Hal ini disampaikannya usai diterima Wapres Jusuf Kalla di Kantor Wapres, Jl Medan Merdeka Utara, Jakarta, Kamis (8/11/2018). Dia juga mengkritisi Kementerian PUPR yang menurunkan target penyaluran subsidi 2019, dari 260-an ribu unit pada tahun ini menjadi kurang lebih 184 ribu unit.
"Padahal target seharusnya naik setidaknya 300 ribu unit," tegasnya.
Menurut data Apersi, ada kenaikan permintaan rumah subsidi dari kelompok masyarakat berpengahasilan rendah. Namun perlu skema pembiayaan bersubsidi agar pengembang dapat memenuhi permintaan pasar tersebut.
baca juga: Dilema harga rumah murah
Selain skema FLPP dan SSB, juga ada Bantuan Pembiayaan Perumahan Berbasis Tabungan (BP2BT) yang didukung Bank Dunia. Di dalam program tersebut pemohon mendapatkan uang muka sebesar Rp 25 juta, hanya saja untuk KPR-nya berlaku bunga komersial yang tergolong tinggi.

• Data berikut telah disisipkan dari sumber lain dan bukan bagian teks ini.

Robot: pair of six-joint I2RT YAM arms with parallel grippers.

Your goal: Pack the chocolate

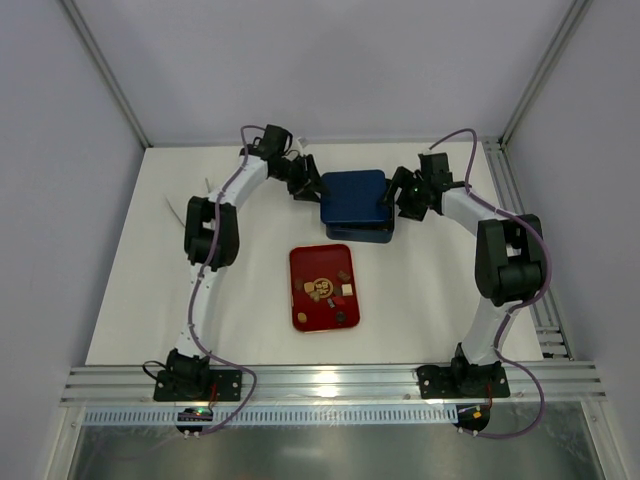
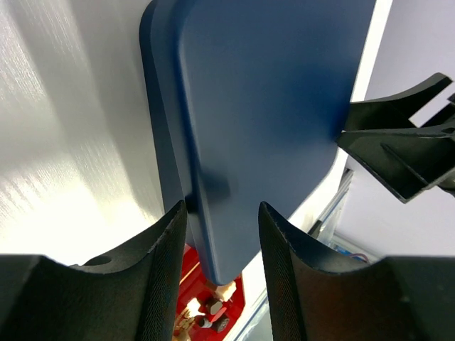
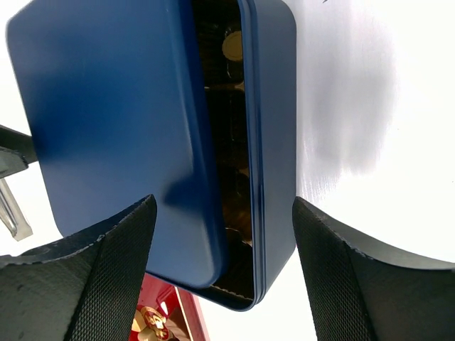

Di Kementerian PUPR terdapat Pusat Pengelolaan Dana Pembiayaan Perumahan (PPDPP) yang mengelola program subsidi bergulir SSB. Jika dana Rp 25 juta dari Bank Dunia tersebut dapat ditambahkan ke sana maka jangkauan SSD akan lebih baik disamping pengelolaan dana bergulirnya akan lebih besar dan tidak akan membebani pemerintah.
"Maka sebaiknya itu diarahkan kepada subsidi FLPP dan SSB karena serapannya lebih tinggi," saran Junaidi.